WHAT YOU ARE ASKED TO DO: An identical copy of the data below is needed.

DATA EXTRACT:
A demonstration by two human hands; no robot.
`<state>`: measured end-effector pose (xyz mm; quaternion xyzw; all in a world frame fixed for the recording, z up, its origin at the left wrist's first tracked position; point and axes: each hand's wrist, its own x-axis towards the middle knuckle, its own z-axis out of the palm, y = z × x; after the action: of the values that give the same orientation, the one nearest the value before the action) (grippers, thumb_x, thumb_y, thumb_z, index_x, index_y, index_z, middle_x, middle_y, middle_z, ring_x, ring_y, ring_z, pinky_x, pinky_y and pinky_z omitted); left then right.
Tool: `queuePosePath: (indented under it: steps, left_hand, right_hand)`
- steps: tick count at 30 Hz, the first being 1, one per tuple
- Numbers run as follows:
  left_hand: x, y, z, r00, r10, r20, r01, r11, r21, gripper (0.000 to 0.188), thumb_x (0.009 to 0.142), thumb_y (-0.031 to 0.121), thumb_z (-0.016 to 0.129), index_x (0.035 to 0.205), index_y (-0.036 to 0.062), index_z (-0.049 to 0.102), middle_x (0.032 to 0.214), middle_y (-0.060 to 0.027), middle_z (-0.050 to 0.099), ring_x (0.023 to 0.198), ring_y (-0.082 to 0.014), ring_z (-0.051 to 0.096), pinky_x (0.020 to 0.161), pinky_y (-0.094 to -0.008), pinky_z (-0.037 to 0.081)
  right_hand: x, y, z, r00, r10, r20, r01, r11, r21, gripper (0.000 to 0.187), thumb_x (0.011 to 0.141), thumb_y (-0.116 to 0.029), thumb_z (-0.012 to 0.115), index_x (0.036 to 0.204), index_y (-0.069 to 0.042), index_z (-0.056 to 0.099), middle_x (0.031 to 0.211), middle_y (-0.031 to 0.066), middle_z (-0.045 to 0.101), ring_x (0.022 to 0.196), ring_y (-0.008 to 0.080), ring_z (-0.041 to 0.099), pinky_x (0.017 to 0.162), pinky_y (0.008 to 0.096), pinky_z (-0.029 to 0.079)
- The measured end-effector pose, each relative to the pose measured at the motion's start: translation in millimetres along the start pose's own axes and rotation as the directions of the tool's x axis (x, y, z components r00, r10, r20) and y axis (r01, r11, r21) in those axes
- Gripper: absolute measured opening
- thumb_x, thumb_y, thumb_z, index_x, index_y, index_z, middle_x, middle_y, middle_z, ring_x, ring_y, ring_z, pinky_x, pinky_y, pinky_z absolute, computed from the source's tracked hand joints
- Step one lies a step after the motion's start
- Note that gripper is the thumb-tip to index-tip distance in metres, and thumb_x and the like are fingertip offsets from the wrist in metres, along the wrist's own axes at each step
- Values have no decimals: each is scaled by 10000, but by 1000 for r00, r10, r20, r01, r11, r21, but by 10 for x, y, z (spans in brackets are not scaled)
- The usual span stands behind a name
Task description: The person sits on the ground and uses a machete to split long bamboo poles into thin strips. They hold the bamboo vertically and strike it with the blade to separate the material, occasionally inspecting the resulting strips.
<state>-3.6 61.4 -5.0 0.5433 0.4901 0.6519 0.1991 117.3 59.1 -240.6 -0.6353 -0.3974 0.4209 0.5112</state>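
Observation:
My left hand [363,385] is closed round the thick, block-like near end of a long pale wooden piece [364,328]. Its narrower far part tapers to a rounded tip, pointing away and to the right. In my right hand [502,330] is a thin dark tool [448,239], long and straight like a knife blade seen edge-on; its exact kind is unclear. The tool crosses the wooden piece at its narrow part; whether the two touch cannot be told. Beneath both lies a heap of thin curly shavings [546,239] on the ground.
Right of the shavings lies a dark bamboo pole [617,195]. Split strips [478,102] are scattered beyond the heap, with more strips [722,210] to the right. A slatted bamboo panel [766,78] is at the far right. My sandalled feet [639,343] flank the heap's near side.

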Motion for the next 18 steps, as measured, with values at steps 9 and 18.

ANSWER:
A demonstration by two human hands; no robot.
`<state>`: measured end-effector pose (xyz mm; quaternion xyzw; all in a world frame fixed for the recording, z up, its origin at the left wrist's first tracked position; point and axes: each hand's wrist, its own x-axis towards the middle knuckle, its own z-axis out of the palm, y = z × x; after the action: of the values that give the same orientation, the one nearest the value before the action) (grippers, thumb_x, thumb_y, thumb_z, index_x, index_y, index_z, middle_x, middle_y, middle_z, ring_x, ring_y, ring_z, pinky_x, pinky_y and pinky_z omitted); left then right.
Tool: `queuePosePath: (indented under it: steps, left_hand, right_hand)`
- steps: tick count at 30 Hz, the first being 1, one per tuple
- Numbers run as follows:
  left_hand: x, y, z, r00, r10, r20, r01, r11, r21, gripper (0.000 to 0.188), thumb_x (0.009 to 0.142), thumb_y (-0.031 to 0.121), thumb_z (-0.016 to 0.129), index_x (0.035 to 0.205), index_y (-0.036 to 0.062), index_z (-0.049 to 0.102), middle_x (0.032 to 0.214), middle_y (-0.060 to 0.027), middle_z (-0.050 to 0.099), ring_x (0.023 to 0.198), ring_y (-0.082 to 0.014), ring_z (-0.051 to 0.096), pinky_x (0.020 to 0.161), pinky_y (-0.094 to -0.008), pinky_z (-0.037 to 0.081)
  right_hand: x, y, z, r00, r10, r20, r01, r11, r21, gripper (0.000 to 0.187), thumb_x (0.011 to 0.141), thumb_y (-0.116 to 0.029), thumb_z (-0.012 to 0.115), index_x (0.036 to 0.204), index_y (-0.069 to 0.042), index_z (-0.056 to 0.099), middle_x (0.031 to 0.211), middle_y (-0.031 to 0.066), middle_z (-0.045 to 0.101), ring_x (0.022 to 0.196), ring_y (-0.008 to 0.080), ring_z (-0.041 to 0.099), pinky_x (0.017 to 0.162), pinky_y (0.008 to 0.096), pinky_z (-0.029 to 0.079)
- The measured end-effector pose, each relative to the pose measured at the motion's start: translation in millimetres along the start pose's own axes and rotation as the directions of the tool's x axis (x, y, z components r00, r10, r20) and y axis (r01, r11, r21) in those axes
- Gripper: absolute measured opening
- thumb_x, thumb_y, thumb_z, index_x, index_y, index_z, middle_x, middle_y, middle_z, ring_x, ring_y, ring_z, pinky_x, pinky_y, pinky_z absolute, computed from the source's tracked hand joints
- Step one lies a step after the motion's start
- Note that gripper is the thumb-tip to index-tip distance in metres, and thumb_x and the like are fingertip offsets from the wrist in metres, along the wrist's own axes at each step
- Values have no decimals: each is scaled by 10000, but by 1000 for r00, r10, r20, r01, r11, r21, but by 10 for x, y, z (spans in brackets are not scaled)
- The usual span stands behind a name
Task description: The person sits on the ground and uses a machete to split long bamboo poles into thin strips. They hold the bamboo vertically and strike it with the blade to separate the material, occasionally inspecting the resulting strips.
<state>-3.6 61.4 -5.0 0.5433 0.4901 0.6519 0.1991 117.3 59.1 -240.6 -0.6353 -0.3974 0.4209 0.5112</state>
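Observation:
My left hand [363,385] is closed round the thick, block-like near end of a long pale wooden piece [364,328]. Its narrower far part tapers to a rounded tip, pointing away and to the right. In my right hand [502,330] is a thin dark tool [448,239], long and straight like a knife blade seen edge-on; its exact kind is unclear. The tool crosses the wooden piece at its narrow part; whether the two touch cannot be told. Beneath both lies a heap of thin curly shavings [546,239] on the ground.
Right of the shavings lies a dark bamboo pole [617,195]. Split strips [478,102] are scattered beyond the heap, with more strips [722,210] to the right. A slatted bamboo panel [766,78] is at the far right. My sandalled feet [639,343] flank the heap's near side.
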
Motion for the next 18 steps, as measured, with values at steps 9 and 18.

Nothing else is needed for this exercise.